AIM OF THE TASK. Up to and including the line containing "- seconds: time", retype each line of the listing below exactly, beginning with the first.
# # # #
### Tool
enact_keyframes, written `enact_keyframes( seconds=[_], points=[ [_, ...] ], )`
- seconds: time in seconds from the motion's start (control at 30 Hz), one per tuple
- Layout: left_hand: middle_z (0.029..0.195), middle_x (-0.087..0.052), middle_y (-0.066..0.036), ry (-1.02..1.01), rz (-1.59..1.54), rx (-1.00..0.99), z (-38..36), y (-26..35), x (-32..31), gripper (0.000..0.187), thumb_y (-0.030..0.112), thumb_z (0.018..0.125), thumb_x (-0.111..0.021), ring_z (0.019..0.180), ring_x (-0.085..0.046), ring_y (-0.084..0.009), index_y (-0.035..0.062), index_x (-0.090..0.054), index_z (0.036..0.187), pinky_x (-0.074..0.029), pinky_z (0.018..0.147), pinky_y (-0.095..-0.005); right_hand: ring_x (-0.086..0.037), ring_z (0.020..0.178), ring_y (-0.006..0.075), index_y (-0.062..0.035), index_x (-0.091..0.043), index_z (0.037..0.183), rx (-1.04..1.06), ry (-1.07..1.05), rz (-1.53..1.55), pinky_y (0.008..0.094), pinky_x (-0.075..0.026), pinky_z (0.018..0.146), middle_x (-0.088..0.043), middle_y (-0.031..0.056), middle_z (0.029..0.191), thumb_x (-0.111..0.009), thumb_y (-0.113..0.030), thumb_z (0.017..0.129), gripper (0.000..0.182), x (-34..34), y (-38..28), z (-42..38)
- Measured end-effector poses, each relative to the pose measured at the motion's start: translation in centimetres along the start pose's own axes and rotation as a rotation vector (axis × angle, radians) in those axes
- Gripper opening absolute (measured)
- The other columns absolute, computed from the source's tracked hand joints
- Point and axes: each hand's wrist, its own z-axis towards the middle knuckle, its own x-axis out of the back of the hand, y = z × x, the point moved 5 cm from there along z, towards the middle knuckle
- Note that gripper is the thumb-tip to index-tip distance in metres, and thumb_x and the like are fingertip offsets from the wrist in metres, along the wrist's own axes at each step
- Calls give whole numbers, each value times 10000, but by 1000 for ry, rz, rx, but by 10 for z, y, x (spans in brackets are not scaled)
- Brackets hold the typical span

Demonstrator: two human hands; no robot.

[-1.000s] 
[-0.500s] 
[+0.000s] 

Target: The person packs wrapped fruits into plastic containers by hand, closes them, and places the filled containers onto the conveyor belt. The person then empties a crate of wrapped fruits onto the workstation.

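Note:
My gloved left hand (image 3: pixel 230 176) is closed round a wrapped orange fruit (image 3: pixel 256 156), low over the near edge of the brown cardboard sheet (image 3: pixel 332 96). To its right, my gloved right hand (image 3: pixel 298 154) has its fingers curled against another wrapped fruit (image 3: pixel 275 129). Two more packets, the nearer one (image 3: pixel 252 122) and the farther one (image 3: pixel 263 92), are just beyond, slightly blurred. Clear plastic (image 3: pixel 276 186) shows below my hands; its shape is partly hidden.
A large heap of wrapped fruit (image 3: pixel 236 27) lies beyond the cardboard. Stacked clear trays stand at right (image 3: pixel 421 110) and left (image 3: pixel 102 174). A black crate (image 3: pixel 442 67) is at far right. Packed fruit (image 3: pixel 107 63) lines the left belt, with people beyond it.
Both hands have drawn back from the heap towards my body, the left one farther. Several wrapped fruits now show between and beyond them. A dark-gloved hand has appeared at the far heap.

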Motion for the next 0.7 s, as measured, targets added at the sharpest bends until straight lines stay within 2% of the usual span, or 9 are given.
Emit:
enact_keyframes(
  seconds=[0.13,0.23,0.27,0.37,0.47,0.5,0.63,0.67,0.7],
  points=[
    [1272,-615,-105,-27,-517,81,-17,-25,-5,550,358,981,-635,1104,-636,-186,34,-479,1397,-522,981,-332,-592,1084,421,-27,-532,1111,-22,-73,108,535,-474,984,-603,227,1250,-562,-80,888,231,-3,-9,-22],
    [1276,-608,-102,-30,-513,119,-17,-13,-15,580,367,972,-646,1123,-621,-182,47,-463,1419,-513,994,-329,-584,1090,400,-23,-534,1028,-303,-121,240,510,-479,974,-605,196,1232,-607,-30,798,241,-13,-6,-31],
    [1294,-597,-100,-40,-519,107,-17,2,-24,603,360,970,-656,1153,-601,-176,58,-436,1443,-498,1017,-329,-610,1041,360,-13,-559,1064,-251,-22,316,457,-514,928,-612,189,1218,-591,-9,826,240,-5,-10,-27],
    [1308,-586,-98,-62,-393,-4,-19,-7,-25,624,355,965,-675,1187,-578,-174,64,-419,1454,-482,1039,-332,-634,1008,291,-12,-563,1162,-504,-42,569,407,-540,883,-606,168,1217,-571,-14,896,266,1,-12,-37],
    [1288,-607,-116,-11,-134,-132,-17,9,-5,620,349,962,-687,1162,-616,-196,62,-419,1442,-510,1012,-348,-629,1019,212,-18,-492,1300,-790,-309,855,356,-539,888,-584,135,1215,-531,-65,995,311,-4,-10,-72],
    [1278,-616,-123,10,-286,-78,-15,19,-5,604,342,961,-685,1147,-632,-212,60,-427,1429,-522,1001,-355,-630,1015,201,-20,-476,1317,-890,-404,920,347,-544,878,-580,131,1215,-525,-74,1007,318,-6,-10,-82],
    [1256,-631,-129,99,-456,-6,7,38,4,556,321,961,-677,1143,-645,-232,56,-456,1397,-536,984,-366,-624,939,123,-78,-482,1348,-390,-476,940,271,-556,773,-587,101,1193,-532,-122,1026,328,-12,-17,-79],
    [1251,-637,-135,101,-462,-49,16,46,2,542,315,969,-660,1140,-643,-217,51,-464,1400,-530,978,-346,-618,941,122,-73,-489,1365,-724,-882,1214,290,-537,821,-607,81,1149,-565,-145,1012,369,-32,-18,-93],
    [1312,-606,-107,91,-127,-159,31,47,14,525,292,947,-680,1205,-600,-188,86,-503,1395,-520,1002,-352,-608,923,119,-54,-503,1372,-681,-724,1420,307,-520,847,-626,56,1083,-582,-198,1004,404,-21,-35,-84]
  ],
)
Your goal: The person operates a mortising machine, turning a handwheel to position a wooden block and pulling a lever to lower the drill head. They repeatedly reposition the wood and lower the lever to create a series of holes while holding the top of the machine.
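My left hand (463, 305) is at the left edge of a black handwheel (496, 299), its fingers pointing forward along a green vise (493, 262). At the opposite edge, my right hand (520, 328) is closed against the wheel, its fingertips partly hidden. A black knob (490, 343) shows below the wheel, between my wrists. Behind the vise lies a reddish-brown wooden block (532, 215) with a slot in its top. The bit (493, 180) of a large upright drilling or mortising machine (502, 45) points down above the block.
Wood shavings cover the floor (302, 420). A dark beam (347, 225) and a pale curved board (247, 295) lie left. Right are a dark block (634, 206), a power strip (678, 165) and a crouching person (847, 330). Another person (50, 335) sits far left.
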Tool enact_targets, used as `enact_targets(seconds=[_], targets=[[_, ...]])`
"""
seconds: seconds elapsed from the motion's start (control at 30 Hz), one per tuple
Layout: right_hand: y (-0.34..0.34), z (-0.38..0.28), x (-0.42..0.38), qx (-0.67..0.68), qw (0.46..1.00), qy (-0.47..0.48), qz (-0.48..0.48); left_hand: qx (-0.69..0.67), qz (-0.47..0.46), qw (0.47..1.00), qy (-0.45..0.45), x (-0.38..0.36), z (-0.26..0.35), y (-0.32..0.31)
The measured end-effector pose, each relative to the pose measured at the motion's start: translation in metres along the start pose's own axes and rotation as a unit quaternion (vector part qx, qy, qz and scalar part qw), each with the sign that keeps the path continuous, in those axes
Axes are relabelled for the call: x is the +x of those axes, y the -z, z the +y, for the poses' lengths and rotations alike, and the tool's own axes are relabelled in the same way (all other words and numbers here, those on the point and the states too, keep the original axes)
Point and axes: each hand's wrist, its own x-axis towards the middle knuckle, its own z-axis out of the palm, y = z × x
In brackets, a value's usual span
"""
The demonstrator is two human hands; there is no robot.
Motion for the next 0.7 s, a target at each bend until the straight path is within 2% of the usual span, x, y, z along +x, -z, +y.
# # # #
ANSWER SPACE.
### Tool
enact_keyframes, written `enact_keyframes( seconds=[_], points=[ [_, ...] ], )`
- seconds: time in seconds from the motion's start (control at 30 Hz), one per tuple

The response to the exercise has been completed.